• [Task statement] Where the string "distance" occurs in a line of the data below, that line should be copied.

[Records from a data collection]
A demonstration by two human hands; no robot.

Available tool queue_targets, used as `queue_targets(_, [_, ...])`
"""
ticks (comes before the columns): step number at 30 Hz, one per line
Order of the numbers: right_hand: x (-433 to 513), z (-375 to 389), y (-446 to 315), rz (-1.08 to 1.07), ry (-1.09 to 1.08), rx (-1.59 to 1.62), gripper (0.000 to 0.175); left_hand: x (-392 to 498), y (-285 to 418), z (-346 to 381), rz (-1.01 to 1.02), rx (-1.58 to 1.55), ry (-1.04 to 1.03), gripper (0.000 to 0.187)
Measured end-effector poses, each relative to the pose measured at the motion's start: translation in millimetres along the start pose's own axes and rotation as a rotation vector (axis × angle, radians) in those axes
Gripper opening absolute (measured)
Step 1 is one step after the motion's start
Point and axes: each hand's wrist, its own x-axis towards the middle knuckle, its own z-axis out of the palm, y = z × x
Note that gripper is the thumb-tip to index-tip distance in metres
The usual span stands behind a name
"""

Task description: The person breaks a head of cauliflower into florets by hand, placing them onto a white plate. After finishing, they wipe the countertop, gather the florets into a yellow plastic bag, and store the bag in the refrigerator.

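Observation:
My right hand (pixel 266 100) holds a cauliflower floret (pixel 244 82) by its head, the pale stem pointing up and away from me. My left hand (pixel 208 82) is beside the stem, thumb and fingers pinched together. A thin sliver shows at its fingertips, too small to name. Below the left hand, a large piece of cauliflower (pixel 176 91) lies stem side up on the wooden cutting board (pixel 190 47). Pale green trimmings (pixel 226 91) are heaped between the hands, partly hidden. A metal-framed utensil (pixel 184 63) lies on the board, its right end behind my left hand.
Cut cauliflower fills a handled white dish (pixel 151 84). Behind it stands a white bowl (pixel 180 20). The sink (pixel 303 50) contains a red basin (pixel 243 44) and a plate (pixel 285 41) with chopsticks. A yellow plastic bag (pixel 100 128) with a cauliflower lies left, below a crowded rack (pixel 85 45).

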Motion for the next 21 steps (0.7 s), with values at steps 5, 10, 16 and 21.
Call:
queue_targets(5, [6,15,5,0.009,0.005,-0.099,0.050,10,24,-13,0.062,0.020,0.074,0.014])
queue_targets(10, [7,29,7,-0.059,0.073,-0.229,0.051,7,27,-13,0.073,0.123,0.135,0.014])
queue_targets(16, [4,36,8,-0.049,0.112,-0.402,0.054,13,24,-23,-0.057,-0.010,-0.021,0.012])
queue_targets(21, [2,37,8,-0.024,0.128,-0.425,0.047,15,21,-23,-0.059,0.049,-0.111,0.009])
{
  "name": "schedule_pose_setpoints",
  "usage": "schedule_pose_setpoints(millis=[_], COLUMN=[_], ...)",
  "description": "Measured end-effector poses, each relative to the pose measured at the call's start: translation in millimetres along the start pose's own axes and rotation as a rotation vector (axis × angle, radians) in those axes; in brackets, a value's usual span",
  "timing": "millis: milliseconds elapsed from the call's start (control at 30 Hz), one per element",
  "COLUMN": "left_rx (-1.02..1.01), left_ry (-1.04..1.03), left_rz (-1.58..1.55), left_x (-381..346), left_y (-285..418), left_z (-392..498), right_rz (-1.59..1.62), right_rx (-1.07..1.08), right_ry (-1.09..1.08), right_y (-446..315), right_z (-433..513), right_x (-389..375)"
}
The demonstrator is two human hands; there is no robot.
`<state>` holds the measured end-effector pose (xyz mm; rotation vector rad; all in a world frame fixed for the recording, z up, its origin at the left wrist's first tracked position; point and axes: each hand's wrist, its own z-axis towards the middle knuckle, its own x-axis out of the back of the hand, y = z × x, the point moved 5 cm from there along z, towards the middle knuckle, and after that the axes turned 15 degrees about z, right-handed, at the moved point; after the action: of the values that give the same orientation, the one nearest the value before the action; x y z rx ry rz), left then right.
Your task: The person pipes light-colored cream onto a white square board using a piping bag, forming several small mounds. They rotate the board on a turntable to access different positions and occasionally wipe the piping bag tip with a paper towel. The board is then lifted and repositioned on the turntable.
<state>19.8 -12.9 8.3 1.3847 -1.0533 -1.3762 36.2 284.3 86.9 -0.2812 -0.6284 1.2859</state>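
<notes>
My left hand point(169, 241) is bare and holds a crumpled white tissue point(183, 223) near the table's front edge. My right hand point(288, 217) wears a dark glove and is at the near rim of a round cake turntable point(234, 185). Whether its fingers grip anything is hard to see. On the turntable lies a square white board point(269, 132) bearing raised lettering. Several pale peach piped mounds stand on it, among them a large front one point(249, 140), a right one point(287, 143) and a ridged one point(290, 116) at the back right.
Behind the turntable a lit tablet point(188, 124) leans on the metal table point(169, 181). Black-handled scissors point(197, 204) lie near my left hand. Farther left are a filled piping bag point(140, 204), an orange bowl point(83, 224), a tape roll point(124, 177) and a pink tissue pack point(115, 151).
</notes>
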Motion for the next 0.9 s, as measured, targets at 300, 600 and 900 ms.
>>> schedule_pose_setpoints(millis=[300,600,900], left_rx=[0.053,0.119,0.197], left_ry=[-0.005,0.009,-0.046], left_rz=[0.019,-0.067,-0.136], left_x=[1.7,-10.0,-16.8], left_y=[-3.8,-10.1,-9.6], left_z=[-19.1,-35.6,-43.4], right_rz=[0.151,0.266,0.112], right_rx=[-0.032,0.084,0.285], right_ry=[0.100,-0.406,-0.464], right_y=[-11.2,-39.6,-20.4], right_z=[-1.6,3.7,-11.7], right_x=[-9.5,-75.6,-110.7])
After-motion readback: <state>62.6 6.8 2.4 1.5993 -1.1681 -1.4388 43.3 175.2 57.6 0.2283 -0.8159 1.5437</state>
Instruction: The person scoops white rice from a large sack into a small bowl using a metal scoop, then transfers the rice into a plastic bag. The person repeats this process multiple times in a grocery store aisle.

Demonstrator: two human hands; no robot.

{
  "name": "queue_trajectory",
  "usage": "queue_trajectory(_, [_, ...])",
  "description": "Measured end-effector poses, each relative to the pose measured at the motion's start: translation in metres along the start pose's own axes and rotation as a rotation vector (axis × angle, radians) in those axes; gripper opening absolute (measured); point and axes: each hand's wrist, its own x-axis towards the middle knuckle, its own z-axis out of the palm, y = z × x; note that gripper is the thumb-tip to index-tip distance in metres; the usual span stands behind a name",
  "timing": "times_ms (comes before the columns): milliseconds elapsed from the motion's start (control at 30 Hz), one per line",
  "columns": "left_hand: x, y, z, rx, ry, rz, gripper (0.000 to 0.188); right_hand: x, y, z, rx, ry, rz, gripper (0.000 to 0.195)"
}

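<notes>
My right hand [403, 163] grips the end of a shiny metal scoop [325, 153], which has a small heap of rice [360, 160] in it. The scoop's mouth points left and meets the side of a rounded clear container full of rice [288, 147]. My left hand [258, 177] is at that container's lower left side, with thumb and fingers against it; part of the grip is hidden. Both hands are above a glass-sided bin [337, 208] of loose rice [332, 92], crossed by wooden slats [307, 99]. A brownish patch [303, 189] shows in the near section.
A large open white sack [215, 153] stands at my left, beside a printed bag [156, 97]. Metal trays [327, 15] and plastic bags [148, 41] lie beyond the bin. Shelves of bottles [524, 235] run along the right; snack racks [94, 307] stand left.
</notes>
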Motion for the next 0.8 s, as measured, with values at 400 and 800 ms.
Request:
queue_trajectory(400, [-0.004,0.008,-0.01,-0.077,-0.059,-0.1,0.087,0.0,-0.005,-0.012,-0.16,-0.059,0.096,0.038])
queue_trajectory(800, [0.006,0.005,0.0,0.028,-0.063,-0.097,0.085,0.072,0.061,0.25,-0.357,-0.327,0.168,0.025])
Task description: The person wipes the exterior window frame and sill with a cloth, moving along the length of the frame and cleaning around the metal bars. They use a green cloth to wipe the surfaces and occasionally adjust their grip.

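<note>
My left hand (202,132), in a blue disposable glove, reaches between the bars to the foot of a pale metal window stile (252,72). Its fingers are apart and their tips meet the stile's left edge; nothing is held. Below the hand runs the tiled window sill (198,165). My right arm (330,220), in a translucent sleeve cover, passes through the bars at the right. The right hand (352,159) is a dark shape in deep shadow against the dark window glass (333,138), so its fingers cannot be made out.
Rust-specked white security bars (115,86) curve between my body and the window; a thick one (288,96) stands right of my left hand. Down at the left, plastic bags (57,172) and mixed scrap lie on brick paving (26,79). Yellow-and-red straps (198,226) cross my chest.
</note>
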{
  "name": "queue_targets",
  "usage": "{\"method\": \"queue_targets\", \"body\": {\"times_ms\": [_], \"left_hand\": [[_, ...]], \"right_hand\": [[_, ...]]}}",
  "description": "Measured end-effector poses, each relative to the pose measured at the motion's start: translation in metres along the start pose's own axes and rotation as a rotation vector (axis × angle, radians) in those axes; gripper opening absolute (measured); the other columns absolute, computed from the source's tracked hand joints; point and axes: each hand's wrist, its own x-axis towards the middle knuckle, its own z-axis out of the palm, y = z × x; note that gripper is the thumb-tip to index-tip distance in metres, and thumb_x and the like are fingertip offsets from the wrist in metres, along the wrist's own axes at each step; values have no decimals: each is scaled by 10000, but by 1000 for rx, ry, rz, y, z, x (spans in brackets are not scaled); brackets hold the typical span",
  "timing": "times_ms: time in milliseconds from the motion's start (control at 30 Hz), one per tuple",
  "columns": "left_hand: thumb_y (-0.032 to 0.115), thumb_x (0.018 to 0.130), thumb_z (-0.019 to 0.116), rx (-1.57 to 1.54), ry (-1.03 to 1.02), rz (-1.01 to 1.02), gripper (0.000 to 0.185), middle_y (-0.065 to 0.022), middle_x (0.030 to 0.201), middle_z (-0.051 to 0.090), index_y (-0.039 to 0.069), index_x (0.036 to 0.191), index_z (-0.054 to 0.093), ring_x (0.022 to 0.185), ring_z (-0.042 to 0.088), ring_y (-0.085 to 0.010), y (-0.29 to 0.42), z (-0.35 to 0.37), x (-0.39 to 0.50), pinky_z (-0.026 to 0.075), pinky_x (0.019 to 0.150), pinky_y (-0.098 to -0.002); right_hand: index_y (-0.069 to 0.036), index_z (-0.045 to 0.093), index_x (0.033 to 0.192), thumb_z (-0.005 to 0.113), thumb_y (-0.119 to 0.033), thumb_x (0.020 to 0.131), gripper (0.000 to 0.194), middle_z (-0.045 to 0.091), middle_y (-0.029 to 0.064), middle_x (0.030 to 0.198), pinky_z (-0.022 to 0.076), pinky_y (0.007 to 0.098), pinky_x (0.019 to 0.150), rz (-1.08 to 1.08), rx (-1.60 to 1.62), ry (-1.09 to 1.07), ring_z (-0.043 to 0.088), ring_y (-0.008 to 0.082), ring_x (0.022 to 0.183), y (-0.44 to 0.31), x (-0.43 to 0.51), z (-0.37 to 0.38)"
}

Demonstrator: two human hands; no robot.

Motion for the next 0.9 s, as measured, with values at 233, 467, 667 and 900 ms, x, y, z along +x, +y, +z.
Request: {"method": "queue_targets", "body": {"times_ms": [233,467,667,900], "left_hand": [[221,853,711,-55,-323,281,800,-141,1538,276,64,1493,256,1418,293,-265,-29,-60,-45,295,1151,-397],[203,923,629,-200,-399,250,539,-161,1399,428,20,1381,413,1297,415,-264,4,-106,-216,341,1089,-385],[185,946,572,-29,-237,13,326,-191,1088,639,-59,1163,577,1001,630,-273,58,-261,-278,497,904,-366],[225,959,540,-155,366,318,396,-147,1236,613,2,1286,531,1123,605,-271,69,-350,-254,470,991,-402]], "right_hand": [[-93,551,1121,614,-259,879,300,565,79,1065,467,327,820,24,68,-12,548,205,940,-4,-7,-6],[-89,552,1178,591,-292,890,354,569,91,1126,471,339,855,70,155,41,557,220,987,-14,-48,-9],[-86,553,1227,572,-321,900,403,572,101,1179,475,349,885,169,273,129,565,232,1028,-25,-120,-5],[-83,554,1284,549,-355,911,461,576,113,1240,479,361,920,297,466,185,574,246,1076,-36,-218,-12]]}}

• [Exercise response]
Note that gripper is the thumb-tip to index-tip distance in metres
  "description": "Measured end-effector poses, each relative to the pose measured at the motion's start: translation in metres along the start pose's own axes and rotation as a rotation vector (axis × angle, radians) in those axes; gripper opening absolute (measured); point and axes: each hand's wrist, its own x-axis towards the middle knuckle, its own z-axis out of the palm, y = z × x; note that gripper is the thumb-tip to index-tip distance in metres; the usual span stands behind a name",
  "description": "Measured end-effector poses, each relative to the pose measured at the motion's start: translation in metres along the start pose's own axes and rotation as a rotation vector (axis × angle, radians) in those axes; gripper opening absolute (measured); the other columns absolute, computed from the source's tracked hand joints; point and axes: each hand's wrist, its own x-axis towards the middle knuckle, its own z-axis out of the palm, y = z × x; note that gripper is the thumb-tip to index-tip distance in metres, and thumb_x and the like are fingertip offsets from the wrist in metres, along the wrist's own axes at each step; values have no decimals: each is scaled by 10000, but by 1000 for rx, ry, rz, y, z, x (spans in brackets are not scaled); brackets hold the typical span",

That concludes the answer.